Erleichterung vs. Belastung
Zweiter Geburtstag nach Diagnose
Hallo zusammen,
Ich LEBE! Nach der Mortalitätsstatistik für Intrahepatisches Gallengangskarzinome (Tumorregister München, 2020) sterben im 1. Jahr nach Diagnose ca. 40% der Patienten (alle Fälle: Stadium I-IV). Betrachtet man nur die Neuerkrankungen im Stadium IV, so dürfte die Mortalität >80% liegen. Und ich bin im Jahr 2 dieser schicksalhaften Tragödie. Tragödie ein Wort mit seltener sprachlicher Verwendung. „Kennzeichnend für die klassische Tragödie ist der schicksalhafte Konflikt der Hauptfigur. Ihre Situation verschlechtert sich ab dem Punkt, an dem die Katastrophe eintritt. In diesem Fall bedeutet das Wort Katastrophe nur die unausweichliche Verschlechterung für den tragischen Helden. Allerdings bedeutet diese Verschlechterung nicht zwangsläufig den Tod des Protagonisten.“ (Wikipedia)
Die unausweichliche Verschlechterung im Jahr 2 zeigte sich nachfolgend:
- 19 Chemotherapien (1 stationärer Klinikaufenthalt und 24 ambulante Tagestermine), 4 CTs, 1 MRT, nicht gezählte Blutabnahmen zur Kontrolle des Blutbildes
- 27 Arzttermine
- 3 Heilpraktikersitzungen und psychoonkologische Gespräche
- Seit August 2018: K57.10 chronische rezidivierende Sigmadivertikulitis – 2 Entzündungen in 2022
- Seit 2020: K44.9 Axiale Hiatushernie (Zwerchfellbruch)
- Seit 2020: I10 Arterielle Hypertonie
- Seit Juli 2021: M51.1 mediolateraler Bandscheibenprolaps/ Sequestration der Bandscheibe LWK 5/SWK 1
- Seit Juli 2021: G61.0 akute motorisch-sensorische axonale Polyneuropathie
- Januar bis April 2022: Pfortaderthrombose
- Seit September 2022: Sklerosierende Cholangitis (K83.0) – die sklerosierende Cholangitis ist ein chronisch cholestatisches Syndrom, charakterisiert durch ungleichmäßig in der Leber verteilte Entzündungsherde, Fibrose und Strikturen der intra- und extrahepatischen Gallengänge. Im Krankheitsverlauf werden die kleinen Gallengänge verschlossen, was zu Zirrhose und Leberversagen führt.
- Beendigung der Erstlinien- und Zweitlinientherapie im Oktober und Start der „Metronomischen Chemotherapie“
- Seit Oktober 2022: Einbezug des „Ambulanten Palliativdienst Juliusspital (SAPV)“
„Es geht nicht darum, dem Leben mehr Tage zu geben, sondern den Tagen mehr Leben.“
Cicely Mary Strode Saunder (1918-2005)
- Chemofreie Zeit vom 17.08. bis 26.09.2022 und wohlverdienter Urlaub zur Regeneration, Stärkung der Seele und Heilung der emotionalen Wunden der vergangenen Monate.

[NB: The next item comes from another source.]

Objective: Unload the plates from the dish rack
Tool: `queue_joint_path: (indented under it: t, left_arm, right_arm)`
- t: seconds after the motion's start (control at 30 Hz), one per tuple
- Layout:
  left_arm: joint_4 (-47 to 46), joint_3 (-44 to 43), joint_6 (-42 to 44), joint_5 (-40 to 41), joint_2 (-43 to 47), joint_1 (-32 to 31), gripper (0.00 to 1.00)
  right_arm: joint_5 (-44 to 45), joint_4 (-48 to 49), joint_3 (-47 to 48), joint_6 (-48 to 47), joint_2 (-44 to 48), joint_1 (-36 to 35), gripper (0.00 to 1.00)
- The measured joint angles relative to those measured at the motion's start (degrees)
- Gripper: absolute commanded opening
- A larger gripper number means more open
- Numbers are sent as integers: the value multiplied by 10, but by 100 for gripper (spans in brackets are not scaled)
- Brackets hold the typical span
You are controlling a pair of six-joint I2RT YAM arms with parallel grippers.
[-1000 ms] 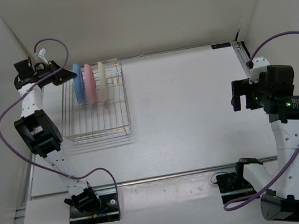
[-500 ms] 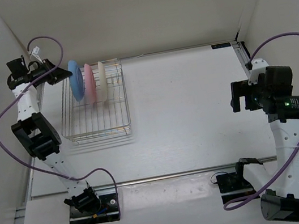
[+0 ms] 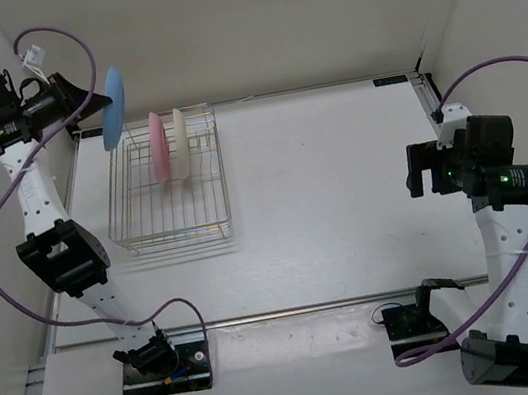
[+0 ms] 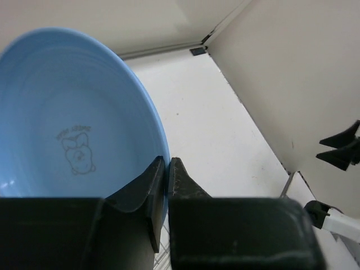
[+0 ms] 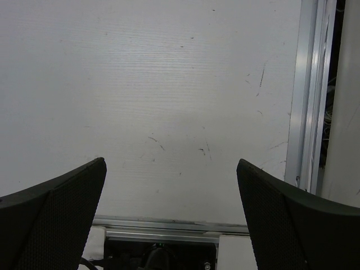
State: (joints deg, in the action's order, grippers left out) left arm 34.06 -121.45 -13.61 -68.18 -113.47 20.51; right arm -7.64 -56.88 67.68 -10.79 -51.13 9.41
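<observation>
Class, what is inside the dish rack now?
Two plates stand upright at the far end of the dish rack: the pink plate and, right of it, the cream plate. The blue plate is outside, gripped by the left gripper. Where their lower edges rest is not visible.

Top cam: fixed, high behind arm bases, looks down over whole table (image 3: 341, 174). L wrist cam: just behind L gripper (image 4: 167, 166), v. close on light blue plate (image 4: 67, 112), also seen from top. R wrist cam: past R gripper (image 5: 171, 169), faces down at table.
</observation>
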Motion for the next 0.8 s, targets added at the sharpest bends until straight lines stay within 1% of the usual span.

In meinem 2. Jahr mit dem Krebs rücken „Sein“ und „Haben“ aus dem Nebel der Vergangenheit und öffnen mir die Augen für eine neue Sichtweise. Der moderne gebildete aufgeschlossene Mensch, den ich in dieser Fassade kennen lernen durfte, ist besonders labil und empfänglich für Autoritäten und die Verführungen materieller Glücksversprechen. Antriebslos, der nur noch eins zu kennen scheint: „Haben-Wollen“. Das rationale Gehirn befeuert die Urtriebe und stärkt unaufhörlich die Charakterprägungen wie Habgier und Neid. Die Auseinandersetzung mit dem eigenen Ich wird ertränkt im Konsumrausch. Die Befriedigung nur ein kurzer erkaufter Glücksmoment, ein Serotonin Trip mit kurzer Verfallszeit verlangt bald nach mehr.
Denn die Bedürfnisse sind unbeschränkt und haben keine Grenzen. Dann bleiben die meisten Menschen letzten Endes arm. Reich am ungenutzten Besitz und arm an Beziehungen und emotionaler geistiger Fülle. Wir flüchten in die Quantität des Überflusses und überspielen unsere eigene Unsicherheit.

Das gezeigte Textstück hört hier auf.